→ PROBLEM TO SOLVE
Search the data for the word "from" and copy every line that contains it.

→ RECORDED DATA
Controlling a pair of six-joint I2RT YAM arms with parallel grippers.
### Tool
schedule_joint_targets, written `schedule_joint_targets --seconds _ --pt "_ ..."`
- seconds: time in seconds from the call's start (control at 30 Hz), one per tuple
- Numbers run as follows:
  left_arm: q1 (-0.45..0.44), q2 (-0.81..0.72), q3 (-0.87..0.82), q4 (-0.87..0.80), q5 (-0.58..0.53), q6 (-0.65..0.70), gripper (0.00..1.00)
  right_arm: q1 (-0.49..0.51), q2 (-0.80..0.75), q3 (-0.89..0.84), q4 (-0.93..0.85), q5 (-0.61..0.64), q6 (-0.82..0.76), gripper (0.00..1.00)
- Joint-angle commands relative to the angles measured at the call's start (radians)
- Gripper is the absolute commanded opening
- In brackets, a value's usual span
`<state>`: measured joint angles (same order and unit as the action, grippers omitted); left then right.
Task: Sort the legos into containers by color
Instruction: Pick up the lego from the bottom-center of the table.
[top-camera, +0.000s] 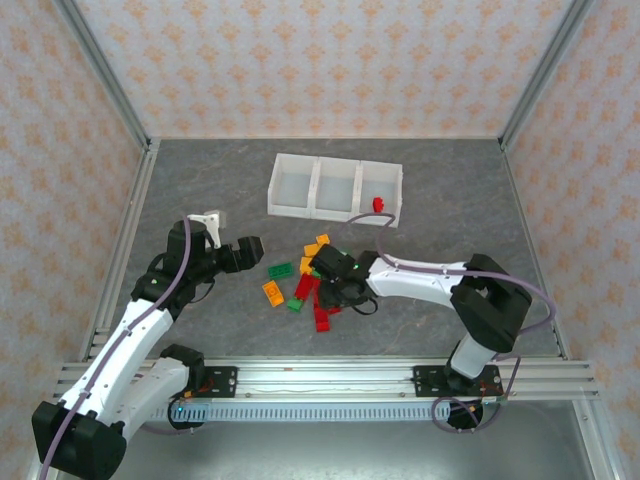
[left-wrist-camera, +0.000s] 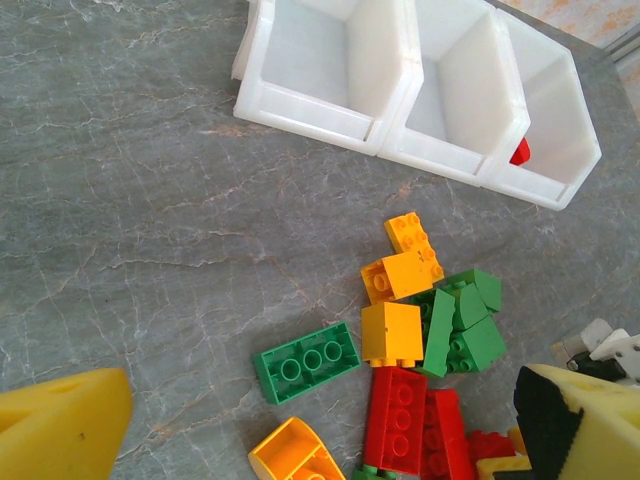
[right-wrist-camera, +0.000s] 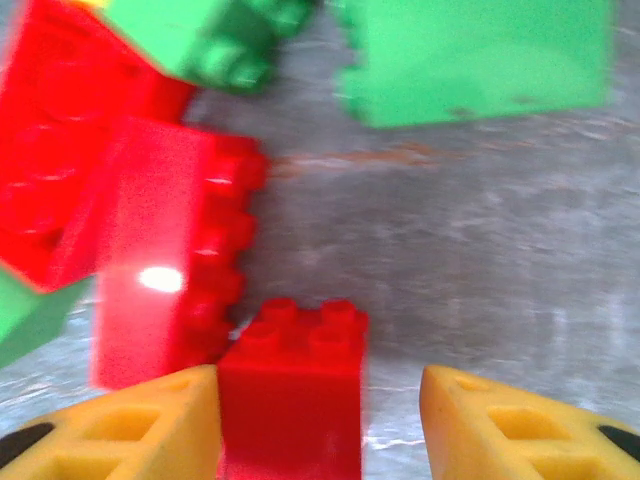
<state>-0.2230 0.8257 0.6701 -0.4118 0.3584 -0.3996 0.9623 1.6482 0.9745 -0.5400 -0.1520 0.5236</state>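
Top external: red lego (top-camera: 378, 204) in right tray (top-camera: 300, 212) compartment; both jaws unclenched, right ones astride red brick (right-wrist-camera: 290, 400).

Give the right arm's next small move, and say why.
Probably close the right jaws fully on the red brick: it stands between them, one finger touching it, the other with a gap beside it. Then it can be lifted.

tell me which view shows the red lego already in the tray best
The top external view: the red lego sits unobstructed in the tray's right-end compartment. The left wrist view catches just a sliver of it behind a wall.
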Motion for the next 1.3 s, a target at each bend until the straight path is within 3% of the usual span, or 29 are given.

→ SOLUTION FOR THIS TASK
- seconds: time in seconds from the call's start (control at 30 Hz), one per tuple
Instruction: Pick up the lego from the bottom-center of the table.

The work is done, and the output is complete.